紧贴的身体可以感觉到对方每块肌肉的缩放,曲线的每处起伏,他听到那一阵急促的心跳,像是平静的海面突然涨潮。对方在这种时刻不爱说话,只会发出特别大的喘息声,鼻间低低地“嗯”了几下,无意识地压抑著自己,一股股喷发的精液射在他的胸腹上,保持相对平稳的节奏,急剧收缩翕张的後穴不停放松又绞紧,把他吸得也把持不住,就那样失控地喷射在对方肠道深处。

他从对方身体的反应察觉到,他的表现确实得到了高分。可当两个人满身是汗的叠在一起,呼吸逐渐平稳之後,他还不想出来,穆冬城就已经伸出手把他推开。

接著是一阵悉悉嗦嗦的声音,应该是对方在穿衣服,他极力忍住偷窥的欲望,完全不敢犯规。

等了有大概两分锺,他眼睛上的领带才被拉下。

实在太遗憾穆冬城竟然这麽快就把衣服穿上了,连衬衫的扣子都已经扣到第二颗,只能从凌乱的头发、晕红的脸颊,还有嘴边几抹干了的血迹才能看出战况的激烈。

对方敞开的领口处,脖子也还是红的,留著他先前热烈吮吸所造成的印痕。

被他目光炯炯盯著看了半天,得到彻底满足的穆冬城也没发脾气,只皱著眉移开视线提醒他,“裤子”

他赶紧把不知羞耻的二弟收回水库,还把穆冬城递过来的领带又推回去,一脸讨好地低声要求,“帮我打。
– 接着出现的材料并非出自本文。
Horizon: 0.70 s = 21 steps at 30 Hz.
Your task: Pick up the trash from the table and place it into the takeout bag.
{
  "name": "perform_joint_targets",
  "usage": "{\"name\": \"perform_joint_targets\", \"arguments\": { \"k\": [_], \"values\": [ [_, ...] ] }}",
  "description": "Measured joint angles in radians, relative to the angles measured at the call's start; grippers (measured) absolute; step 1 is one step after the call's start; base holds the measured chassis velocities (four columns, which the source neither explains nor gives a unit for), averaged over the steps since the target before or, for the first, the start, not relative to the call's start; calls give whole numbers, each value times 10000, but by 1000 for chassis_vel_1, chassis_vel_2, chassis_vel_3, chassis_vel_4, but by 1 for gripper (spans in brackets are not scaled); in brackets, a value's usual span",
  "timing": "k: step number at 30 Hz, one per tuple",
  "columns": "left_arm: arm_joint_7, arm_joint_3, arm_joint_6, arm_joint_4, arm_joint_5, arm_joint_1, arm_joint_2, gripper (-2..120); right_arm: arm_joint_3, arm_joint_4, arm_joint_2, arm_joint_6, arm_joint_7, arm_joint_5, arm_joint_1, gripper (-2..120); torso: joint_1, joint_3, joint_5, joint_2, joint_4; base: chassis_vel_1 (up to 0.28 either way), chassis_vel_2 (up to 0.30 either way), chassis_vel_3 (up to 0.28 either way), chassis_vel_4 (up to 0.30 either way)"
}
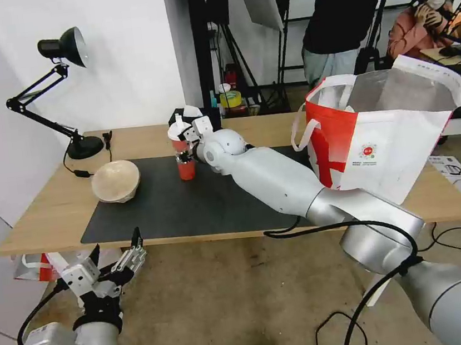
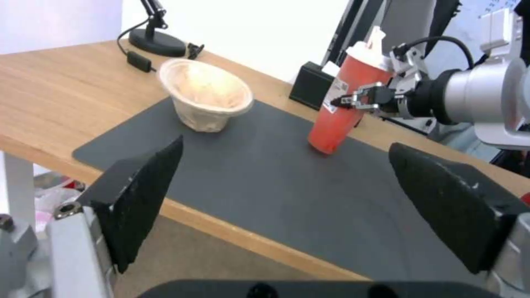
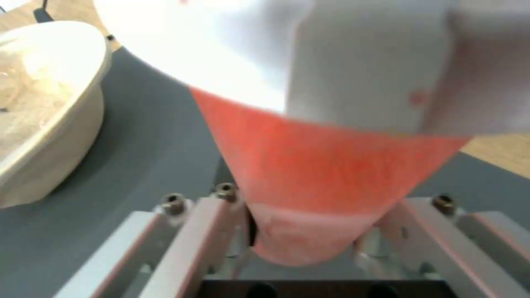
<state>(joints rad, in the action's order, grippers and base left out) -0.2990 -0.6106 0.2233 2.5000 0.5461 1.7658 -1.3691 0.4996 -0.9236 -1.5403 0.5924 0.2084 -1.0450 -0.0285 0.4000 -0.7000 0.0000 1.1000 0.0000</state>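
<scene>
Red cup [image 3: 326,165] between right claw [image 3: 306,231] fingers, tilted in left wrist view.

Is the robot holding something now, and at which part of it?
The right gripper holds the red cup by the middle of its side wall. The left gripper is open and holds nothing.

Right arm: reaching forward and leftward across the work area, elbow low, wrist level. Right gripper [image 1: 184,154]: fingers [image 3: 221,223] closing on both sides of a held item, pinching it at mid-height. Left arm: hanging low at near left, wrist angling upward. Left gripper [image 1: 116,250]: fingers [image 2: 145,194] standing wide apart, gripping nothing.
</scene>
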Motion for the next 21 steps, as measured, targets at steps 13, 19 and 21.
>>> {"name": "perform_joint_targets", "arguments": {
  "k": [13, 19, 21],
  "values": [
    [-20, -31, 0, 0, 26, 54, 109, 100, -106, -2652, 1408, 385, 1281, -1050, -95, 3, 0, 1, 1, 0, 0, 0, 0, 0, 0],
    [-20, 67, 6, 0, 21, 22, 107, 100, -384, -4061, 2410, 603, 1883, -1732, -129, 3, -1, 0, 3, -1, -1, 0, 0, 0, 0],
    [-20, 69, 8, 0, 20, 18, 123, 100, -448, -4269, 2572, 644, 1973, -1844, -175, 3, 0, 0, 3, 0, 0, 0, 0, 0, 0]
  ]
}}
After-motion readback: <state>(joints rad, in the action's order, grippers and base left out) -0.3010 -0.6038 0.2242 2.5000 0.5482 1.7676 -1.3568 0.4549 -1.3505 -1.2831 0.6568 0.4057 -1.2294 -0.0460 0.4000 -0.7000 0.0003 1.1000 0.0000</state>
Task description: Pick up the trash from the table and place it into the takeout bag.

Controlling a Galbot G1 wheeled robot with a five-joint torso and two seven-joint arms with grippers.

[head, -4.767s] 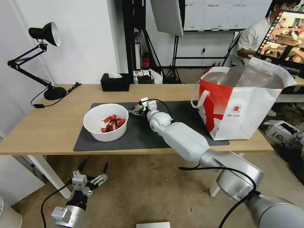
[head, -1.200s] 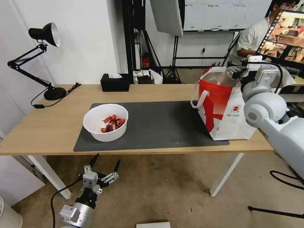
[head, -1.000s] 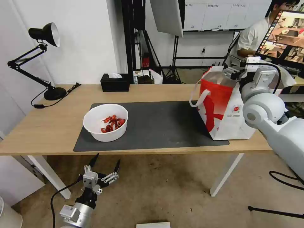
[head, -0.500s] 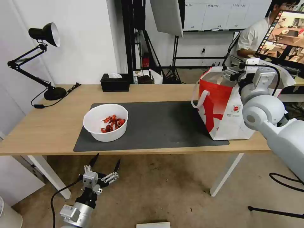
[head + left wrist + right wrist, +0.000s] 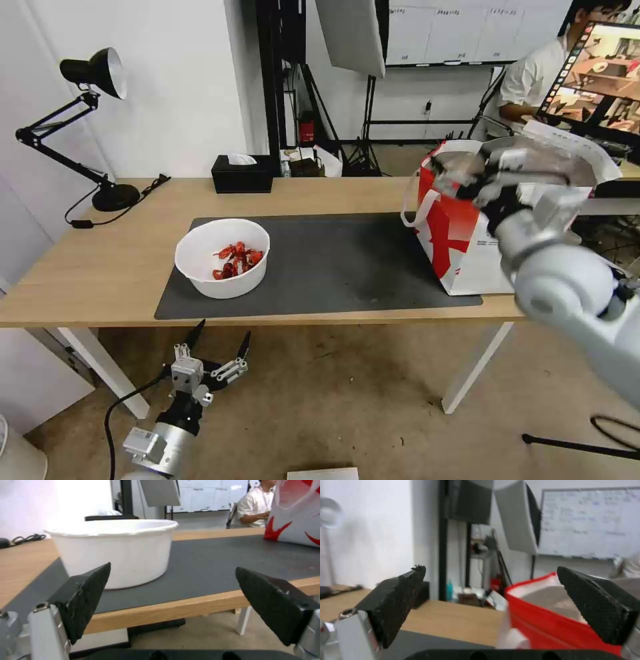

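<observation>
Here, white bowl, red shells

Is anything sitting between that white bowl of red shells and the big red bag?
Nothing visible does. Between the bowl and the takeout bag lies only bare dark mat. The right gripper, fingers open, hangs at the bag's near top edge, above that path.

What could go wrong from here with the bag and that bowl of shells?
The right gripper hangs open at the takeout bag's rim and white loop handle; a sweep could snag or tip it. The white bowl holds loose crayfish shells, so tilting it may spill them on the mat.
</observation>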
”

穆冬城脸上的红晕已经褪了一些,眼神也变得清明,看起来一副精神很好的样子。宣泄了压力的穆冬城完全不搭理闻熙的小小渴求,而是转身去把窗帘拉开、把门敞开,让那股性交的味道快点散掉。

闻熙呆站片刻,後知後觉地发现,自己似乎被当成按摩棒用了一回。他们之间竟然也会只有性,没有爱穆冬城需要的不是情感抚慰,仅仅是能够痛快解压的一次高潮。

好吧,即使是这样,他也不愿意让穆冬城去找别的按摩棒。

90、悔之晚矣

穆冬城稍稍得到缓解的心绪没能保持太久,当天晚上去医院看望江品培,就变成亲自送对方最後一程。

虽然早有心理准备,但亲眼看著这个相处多年、亦师亦友的人在死亡线上挣扎,最後无能为力的闭上眼睛,感觉实在太糟糕。

他在对方已经说不出话的弥留之际,只能一次又一次重复著那个承诺,“我保证,不让品培床业倒下。”

江品培终於带著一丝笑容走了,也带走一生的种种遗憾。呆坐在床前的穆冬城很想独自静一静,但现实不可能像电影上那样文艺,他要做的事还非常多。

他要给江品培安排一场热闹体面的葬礼,对方没有子女,只有他可以做这种事。身为对方财产和事业的继承人,他还要考虑怎麽用好这场葬礼。这是江品培生前交代他的,自己的葬礼会有很多老朋友参加,希望他好好利用,把品培床业旧有的人脉收为己用,并且掌握主动,借机对媒体澄清某些对手不实抹黑的传闻。

闻熙第二天才得到消息,想要找他却被他拒之门外,“这几天我不去公司,让副总全权做主,你有空帮我看著一点就好,拜托。”

那之後就没联络、没见面,直到举行遗体告别的时候,闻熙才作为被邀请的宾客见到穆冬城。